Book Review: All The Things I Lost In The Flood
By Ava McLaughlin
“What happens between the time you think about something and the moment you express it?” -Laurie Anderson
All the Things I Lost in the Flood by Laurie Anderson is an extensive volume traversing four decades of Anderson’s long life as an artist including drawing, multimedia installations, performance, and new projects using augmented reality. She wrote this book about what was lost in her life and what she then found in her later years, discovering what it means to live truly in a single moment.
The root of her work, she explains in the essays included in the book, are stories. Stories are the engines of creation and words are what she loves the most about art. This book is about the strategies she uses to put stories and words into art. The essays explore how language relates to images and raises questions pertaining to beauty, time, reality, and memory.
This book is cut into chapters including various topics, such as ice, place, narration, light, film, air, and time. She separates into these chapters based on the concept that place and context influence text. Each chapter is focused on looking at putting language into visual art in forms of instruments, statues, boxes, installations, film, and performance. They each include thought-provoking commentary written by Anderson exploring the influences on language from politics, technology, poetry, and the difference between stories and songs.

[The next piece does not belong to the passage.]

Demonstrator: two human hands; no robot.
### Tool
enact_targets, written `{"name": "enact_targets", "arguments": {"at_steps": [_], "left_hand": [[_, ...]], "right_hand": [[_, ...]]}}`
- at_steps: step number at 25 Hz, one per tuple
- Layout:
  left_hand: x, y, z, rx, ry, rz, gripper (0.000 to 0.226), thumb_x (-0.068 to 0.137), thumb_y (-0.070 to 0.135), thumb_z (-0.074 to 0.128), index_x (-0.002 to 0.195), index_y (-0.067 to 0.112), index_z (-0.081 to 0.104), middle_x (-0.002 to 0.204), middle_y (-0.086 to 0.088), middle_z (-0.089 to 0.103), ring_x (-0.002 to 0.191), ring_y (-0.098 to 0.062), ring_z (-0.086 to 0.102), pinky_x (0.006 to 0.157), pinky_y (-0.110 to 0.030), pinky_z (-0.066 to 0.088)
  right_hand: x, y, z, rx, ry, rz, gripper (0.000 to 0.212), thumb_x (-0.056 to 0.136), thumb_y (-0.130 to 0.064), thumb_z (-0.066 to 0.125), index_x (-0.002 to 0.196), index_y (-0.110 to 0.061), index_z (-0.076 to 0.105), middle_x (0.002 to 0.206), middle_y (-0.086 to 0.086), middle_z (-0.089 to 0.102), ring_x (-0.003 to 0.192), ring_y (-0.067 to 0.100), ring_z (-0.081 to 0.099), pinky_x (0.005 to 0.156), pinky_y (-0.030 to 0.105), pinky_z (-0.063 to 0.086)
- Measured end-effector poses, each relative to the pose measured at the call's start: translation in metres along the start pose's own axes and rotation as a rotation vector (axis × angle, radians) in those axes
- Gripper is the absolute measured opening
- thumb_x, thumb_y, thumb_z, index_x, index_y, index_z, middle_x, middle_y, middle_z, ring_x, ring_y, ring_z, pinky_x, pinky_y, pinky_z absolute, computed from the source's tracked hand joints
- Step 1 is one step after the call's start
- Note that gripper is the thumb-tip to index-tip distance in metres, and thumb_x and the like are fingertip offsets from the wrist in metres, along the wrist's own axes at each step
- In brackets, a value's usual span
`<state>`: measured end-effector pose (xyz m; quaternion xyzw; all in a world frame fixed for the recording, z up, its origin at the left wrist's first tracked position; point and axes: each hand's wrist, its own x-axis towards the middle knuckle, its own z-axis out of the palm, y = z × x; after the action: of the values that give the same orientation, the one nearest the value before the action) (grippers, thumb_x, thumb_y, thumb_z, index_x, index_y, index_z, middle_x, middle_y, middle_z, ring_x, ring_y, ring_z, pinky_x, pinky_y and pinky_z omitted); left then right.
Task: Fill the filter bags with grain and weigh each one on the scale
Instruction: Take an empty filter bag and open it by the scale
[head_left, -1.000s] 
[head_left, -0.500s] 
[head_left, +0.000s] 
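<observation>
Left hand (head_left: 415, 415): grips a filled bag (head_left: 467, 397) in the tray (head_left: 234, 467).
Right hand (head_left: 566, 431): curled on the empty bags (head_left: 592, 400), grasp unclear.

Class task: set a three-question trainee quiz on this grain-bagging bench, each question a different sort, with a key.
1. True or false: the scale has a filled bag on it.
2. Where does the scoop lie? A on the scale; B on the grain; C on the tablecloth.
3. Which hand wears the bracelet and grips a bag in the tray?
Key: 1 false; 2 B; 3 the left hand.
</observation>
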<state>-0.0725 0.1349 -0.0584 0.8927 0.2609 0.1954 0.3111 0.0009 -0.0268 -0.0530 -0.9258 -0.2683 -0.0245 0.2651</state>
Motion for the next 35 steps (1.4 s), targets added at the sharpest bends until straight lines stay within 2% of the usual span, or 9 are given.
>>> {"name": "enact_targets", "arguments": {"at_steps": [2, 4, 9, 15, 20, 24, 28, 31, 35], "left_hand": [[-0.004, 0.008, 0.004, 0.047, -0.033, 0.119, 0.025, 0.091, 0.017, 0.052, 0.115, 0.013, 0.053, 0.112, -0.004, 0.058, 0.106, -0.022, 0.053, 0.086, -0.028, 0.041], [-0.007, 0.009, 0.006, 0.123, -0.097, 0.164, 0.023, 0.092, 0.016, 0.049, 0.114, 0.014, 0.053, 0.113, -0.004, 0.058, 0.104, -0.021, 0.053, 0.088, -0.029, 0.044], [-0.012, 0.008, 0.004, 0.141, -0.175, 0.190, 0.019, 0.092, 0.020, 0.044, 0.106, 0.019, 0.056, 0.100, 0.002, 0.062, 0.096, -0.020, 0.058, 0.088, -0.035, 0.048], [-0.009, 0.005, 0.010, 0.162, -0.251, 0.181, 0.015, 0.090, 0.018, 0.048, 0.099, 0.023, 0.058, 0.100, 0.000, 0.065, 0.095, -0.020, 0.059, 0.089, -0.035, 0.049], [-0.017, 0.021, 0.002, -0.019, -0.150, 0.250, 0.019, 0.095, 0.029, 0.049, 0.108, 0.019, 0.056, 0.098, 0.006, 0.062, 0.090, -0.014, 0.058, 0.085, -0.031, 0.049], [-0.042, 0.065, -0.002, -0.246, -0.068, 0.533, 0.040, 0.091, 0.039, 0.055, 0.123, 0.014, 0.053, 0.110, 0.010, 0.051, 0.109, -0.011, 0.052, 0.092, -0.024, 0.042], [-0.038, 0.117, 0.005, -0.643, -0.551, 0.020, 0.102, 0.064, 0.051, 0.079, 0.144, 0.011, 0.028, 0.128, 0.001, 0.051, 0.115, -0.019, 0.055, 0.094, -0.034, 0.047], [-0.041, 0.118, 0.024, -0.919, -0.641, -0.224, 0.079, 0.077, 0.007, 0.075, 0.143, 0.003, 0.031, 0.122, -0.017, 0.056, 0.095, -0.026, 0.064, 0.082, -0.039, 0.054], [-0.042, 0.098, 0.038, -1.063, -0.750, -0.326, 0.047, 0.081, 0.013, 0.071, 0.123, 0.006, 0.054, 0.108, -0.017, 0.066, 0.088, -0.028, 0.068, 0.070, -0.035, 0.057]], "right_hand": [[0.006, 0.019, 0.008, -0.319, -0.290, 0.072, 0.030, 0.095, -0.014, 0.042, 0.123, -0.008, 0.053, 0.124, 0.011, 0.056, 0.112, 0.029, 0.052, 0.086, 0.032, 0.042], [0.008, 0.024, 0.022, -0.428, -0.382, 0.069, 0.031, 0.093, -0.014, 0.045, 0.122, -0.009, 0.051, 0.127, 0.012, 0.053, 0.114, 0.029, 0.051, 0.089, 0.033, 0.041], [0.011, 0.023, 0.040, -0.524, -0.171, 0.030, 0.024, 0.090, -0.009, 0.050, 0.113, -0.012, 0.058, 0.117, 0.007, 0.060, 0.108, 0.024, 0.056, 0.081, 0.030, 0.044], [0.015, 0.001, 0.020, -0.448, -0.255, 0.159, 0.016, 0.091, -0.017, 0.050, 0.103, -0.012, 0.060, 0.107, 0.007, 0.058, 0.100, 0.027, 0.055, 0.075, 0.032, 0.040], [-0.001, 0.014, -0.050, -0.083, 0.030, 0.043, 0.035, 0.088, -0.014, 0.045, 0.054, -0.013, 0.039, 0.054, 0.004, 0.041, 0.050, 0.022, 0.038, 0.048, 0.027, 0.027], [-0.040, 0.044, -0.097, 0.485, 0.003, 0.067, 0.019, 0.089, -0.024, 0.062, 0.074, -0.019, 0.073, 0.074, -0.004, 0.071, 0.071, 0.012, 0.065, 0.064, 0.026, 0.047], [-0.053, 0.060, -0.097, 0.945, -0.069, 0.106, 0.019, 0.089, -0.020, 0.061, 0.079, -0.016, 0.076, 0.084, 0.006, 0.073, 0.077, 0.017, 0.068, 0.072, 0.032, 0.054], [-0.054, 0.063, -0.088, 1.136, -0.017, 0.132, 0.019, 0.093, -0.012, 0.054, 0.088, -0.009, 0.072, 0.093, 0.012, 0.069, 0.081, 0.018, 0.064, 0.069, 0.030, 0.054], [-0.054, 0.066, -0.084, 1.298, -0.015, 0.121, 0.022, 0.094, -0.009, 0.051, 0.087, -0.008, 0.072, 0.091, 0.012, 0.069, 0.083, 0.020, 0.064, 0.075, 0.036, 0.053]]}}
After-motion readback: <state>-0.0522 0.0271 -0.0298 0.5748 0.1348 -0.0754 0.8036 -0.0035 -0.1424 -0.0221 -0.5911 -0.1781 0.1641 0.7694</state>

Anderson began as a painter and sculptor and went on to draw, create music, installations, film, electronic design, software, opera and theater. Many of her visual works have been represented as pure visual art instead of a collaboration of words, which she wanted. All the Things I Lost in the Flood offers a development of the relationship between pictures, stories, and the codes we use to represent the world.
Anyone with any interest in this prolifically fearless artist will love this survey of her career, which is truly another Laurie Anderson work of art.